● **What you should do**:
Nothing below is to be printed except the lines between the line holding "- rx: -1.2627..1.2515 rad" and the line holding "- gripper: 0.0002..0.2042", inclusive, each exactly as it appears.

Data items
:::

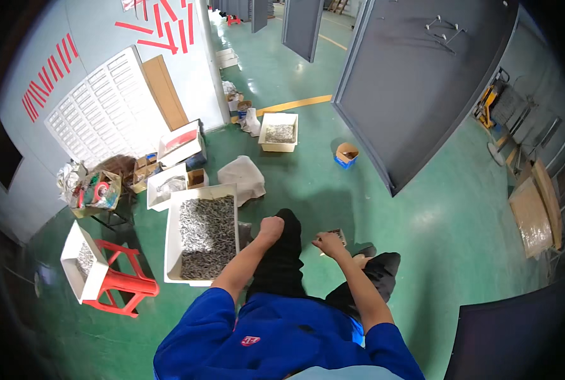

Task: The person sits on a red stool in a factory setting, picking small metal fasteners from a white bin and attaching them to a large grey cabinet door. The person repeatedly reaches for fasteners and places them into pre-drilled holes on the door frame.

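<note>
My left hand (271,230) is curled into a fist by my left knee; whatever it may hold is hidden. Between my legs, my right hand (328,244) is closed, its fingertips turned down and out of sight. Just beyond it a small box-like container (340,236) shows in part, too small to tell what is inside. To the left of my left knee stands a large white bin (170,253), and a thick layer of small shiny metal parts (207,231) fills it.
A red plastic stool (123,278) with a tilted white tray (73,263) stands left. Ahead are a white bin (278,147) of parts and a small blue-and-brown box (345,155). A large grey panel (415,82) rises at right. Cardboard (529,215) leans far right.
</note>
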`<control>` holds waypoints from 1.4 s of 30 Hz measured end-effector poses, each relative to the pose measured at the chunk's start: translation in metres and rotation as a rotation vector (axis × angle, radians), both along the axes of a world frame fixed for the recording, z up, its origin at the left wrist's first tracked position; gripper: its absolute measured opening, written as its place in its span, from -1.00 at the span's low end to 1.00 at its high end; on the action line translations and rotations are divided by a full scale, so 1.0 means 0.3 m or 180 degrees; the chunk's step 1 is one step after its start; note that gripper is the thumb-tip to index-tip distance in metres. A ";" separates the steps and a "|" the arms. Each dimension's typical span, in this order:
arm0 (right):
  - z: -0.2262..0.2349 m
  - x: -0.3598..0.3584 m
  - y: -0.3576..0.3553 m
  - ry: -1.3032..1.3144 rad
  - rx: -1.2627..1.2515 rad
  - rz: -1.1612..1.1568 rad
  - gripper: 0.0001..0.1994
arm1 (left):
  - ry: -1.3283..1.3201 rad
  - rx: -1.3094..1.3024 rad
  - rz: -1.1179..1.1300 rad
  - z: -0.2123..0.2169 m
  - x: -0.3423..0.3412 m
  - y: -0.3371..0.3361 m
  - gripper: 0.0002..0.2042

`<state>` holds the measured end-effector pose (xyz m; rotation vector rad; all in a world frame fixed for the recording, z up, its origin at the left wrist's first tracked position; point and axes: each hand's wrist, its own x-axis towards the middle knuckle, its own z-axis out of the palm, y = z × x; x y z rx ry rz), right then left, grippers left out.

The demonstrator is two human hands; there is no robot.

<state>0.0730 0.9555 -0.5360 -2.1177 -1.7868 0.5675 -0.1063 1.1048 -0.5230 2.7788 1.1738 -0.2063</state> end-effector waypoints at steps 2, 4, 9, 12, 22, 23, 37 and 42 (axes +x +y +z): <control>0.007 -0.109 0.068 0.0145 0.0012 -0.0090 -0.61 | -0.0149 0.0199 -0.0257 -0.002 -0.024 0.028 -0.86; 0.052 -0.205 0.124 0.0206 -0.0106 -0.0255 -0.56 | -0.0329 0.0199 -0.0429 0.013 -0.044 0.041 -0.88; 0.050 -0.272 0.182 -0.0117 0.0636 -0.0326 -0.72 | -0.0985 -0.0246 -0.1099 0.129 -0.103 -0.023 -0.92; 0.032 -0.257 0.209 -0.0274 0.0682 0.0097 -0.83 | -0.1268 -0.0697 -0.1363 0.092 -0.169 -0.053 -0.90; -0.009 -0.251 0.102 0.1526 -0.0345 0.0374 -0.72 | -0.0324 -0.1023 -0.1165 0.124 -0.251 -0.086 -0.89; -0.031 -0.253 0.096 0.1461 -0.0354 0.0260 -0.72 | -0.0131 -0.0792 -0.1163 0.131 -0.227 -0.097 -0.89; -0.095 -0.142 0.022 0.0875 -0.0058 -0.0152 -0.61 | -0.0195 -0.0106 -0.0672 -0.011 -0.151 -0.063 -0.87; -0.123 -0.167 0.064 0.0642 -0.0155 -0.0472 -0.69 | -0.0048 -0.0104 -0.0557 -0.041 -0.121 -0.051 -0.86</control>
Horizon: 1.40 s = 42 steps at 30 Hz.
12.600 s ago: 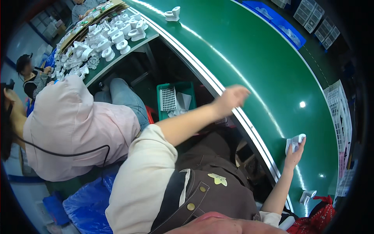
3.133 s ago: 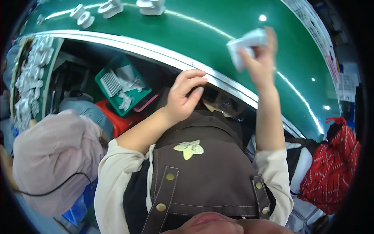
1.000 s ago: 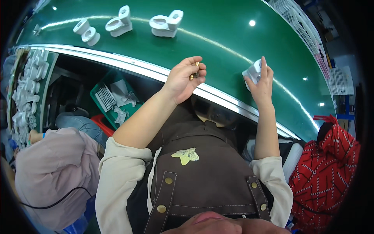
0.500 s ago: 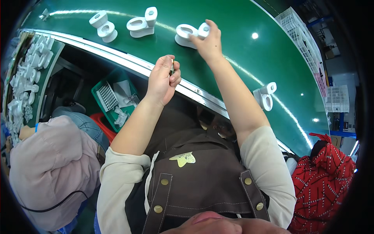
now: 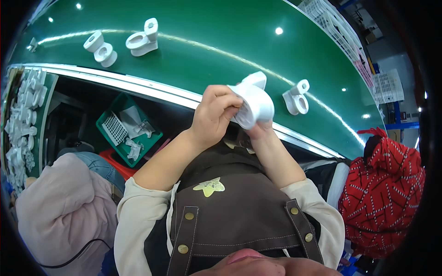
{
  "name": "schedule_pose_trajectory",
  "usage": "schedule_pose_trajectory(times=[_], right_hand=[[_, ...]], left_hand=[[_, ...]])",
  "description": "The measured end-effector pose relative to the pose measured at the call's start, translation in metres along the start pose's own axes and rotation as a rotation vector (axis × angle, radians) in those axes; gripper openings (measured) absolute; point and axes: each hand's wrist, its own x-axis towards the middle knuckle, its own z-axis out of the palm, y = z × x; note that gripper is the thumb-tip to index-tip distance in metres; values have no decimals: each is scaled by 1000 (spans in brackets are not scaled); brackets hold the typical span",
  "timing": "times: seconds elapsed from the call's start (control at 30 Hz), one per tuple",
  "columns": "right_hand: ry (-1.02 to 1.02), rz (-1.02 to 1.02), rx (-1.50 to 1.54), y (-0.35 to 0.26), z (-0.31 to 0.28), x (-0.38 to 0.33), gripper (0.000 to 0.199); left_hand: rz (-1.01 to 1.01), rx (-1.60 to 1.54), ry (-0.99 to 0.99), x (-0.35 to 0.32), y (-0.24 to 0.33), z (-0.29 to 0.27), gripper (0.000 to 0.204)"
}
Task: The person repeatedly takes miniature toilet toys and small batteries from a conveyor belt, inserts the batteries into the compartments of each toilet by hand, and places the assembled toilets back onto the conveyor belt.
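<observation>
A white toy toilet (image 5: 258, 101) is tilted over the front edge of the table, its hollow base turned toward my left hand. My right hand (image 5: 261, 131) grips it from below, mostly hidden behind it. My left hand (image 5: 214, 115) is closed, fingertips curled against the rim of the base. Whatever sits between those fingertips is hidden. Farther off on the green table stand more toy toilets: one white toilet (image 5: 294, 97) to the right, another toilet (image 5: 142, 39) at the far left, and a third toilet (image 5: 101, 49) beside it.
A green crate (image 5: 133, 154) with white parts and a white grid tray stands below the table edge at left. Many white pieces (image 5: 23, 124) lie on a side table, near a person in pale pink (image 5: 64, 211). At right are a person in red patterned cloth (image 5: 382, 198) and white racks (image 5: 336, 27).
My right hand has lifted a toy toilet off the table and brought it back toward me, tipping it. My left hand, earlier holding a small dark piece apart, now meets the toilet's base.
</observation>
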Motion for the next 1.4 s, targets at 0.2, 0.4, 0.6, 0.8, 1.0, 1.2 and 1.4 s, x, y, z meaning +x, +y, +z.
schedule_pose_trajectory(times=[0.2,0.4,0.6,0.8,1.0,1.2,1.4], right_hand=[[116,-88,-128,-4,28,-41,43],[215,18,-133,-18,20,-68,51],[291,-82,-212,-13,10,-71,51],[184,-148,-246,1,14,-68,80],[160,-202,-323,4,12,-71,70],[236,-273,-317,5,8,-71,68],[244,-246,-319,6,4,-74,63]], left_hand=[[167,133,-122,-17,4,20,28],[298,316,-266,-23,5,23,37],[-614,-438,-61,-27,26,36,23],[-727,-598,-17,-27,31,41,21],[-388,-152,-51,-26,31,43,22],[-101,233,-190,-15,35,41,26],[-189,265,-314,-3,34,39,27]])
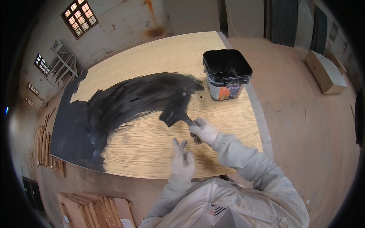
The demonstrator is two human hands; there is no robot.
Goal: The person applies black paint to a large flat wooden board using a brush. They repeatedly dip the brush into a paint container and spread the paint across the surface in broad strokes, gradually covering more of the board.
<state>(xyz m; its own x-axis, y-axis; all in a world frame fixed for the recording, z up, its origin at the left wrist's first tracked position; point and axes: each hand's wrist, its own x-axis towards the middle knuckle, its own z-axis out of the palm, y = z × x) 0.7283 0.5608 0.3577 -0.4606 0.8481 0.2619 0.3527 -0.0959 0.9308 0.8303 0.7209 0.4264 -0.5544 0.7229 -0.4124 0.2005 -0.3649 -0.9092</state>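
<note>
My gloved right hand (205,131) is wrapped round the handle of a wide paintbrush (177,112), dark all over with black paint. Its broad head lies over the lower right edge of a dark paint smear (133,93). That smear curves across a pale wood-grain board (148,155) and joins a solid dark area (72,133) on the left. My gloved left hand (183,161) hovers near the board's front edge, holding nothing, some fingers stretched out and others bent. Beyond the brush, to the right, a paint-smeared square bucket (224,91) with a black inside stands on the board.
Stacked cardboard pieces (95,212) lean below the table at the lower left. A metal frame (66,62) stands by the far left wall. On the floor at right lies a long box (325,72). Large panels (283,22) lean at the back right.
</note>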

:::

● **Answer to the problem**:
  - rx: -1.2627..1.2515 rad
  - rz: -1.1612..1.1568 rad
  - gripper: 0.0001..0.1994
arm1 (left):
  - ry: -1.3283..1.3201 rad
  - rx: -1.3094..1.3024 rad
  - rz: -1.1179..1.1300 rad
  - z: -0.2123..0.2169 m
  - x: -0.3423..0.3412 m
  - y: -0.3371..0.3361 m
  - gripper: 0.0002..0.2042

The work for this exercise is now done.